As I felt the Solstice gateway open these last two days, I’ve been all over the map emotionally and energetically: from clear, bright, and expansive to bowled over–seemingly out of nowhere–by the release of cellular memories of (perceived) abandonment, betrayal, and separation. Yesterday I searched for the words to describe all I feel is happening in the collective with this passage, but the words didn’t come. Last night, as I watched the sunset at the ocean with a friend, fierce winds roared off the Pacific. Sand blew in our eyes and mouths but, with our eyes watering, we laughed. We were exhilarated! We could feel the new energies blowing in and they are s t r o n g. All evening, as we ate dinner, drank wine, and marveled at our lives, I heard the words emanating from my heart, “You were made for this. You were made for this.”

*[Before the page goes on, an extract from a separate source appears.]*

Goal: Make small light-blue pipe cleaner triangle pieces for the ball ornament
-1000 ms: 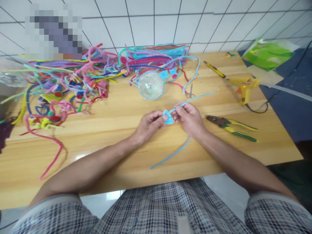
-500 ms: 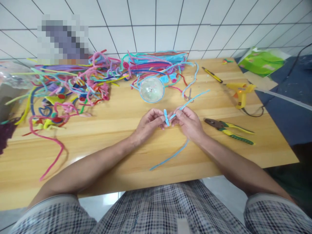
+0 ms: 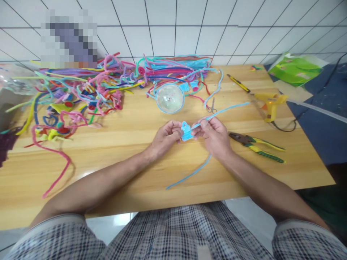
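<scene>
The wooden table (image 3: pixel 135 126) took up most of the view, with a tangled heap of coloured pipe cleaners (image 3: pixel 89 90) along its far left side. To the right lay the pliers (image 3: pixel 255 146) and, beyond them, the yellow glue gun (image 3: pixel 271 103), both well apart from the work. The left hand (image 3: pixel 168 136) had its thumb and fingers closed on the left edge of the ribbed blue piece, while the right hand (image 3: pixel 215 135) pinched a light-blue strand (image 3: pixel 229 108) whose length ran out past the knuckles to the upper right. A clear dome (image 3: pixel 170 98) with a blue rim sat just beyond the hands, and a second blue strand (image 3: pixel 189 177) curved over the wood from beneath the right hand; whether it joined the piece could not be told. Smallest was the ribbed blue piece (image 3: pixel 186 133) itself, held between the hands above the table, a loop at its top, the pinched strand meeting its right side. Working it well seemed to call for a firm left pinch near the edge so the ribs stayed flat, a right grip close to the piece for control, and an even, gentle pull that would not crush the fuzzy pile.
</scene>
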`<state>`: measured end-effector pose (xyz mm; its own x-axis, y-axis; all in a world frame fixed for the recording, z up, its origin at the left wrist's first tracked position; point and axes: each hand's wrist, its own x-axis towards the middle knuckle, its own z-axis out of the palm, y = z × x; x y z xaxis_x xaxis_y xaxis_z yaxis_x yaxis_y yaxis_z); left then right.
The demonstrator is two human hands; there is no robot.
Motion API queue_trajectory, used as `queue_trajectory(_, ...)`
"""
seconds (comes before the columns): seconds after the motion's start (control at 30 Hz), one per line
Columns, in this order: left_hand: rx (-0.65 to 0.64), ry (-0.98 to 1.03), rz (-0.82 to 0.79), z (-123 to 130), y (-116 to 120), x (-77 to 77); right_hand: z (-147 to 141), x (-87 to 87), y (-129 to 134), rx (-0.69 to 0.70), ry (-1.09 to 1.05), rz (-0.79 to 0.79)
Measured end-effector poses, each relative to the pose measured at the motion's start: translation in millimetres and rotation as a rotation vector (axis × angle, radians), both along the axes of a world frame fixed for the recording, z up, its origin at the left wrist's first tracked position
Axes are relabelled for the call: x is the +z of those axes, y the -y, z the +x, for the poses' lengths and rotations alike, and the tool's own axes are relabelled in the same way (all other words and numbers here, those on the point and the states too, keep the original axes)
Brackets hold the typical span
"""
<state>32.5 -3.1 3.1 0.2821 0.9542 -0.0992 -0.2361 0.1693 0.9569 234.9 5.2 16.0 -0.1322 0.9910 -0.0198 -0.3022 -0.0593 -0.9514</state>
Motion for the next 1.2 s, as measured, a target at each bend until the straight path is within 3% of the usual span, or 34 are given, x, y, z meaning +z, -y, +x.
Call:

This morning, as I woke, the words came. Some are new and some are old and some aren’t even mine. But here, at this magnificent gateway, they blend together:
A cacophany of Mourning Doves just landed on the upstairs deck of the house. The flap of their wings was so loud I thought a helicopter was hovering. I opened the door and they darted about in a haze of confusion–not sure whether to stay or go. Grief and love, release and gratitude, in a haze of gray wings, arriving and departing simultaneously.
~from my journal, December 2013
The whole of my life summed up in these words
I used to be raw
Then I was cooked
I stand with you at this gateway, f i e r c e like that wind and almost equally invisible, save for its effect on the world. Each of us, through the process of elimination:
h o l l o w e d and w h o l e
all at once. Holograms of light, shining in the darkest of days.
We were made for this. We were made for this.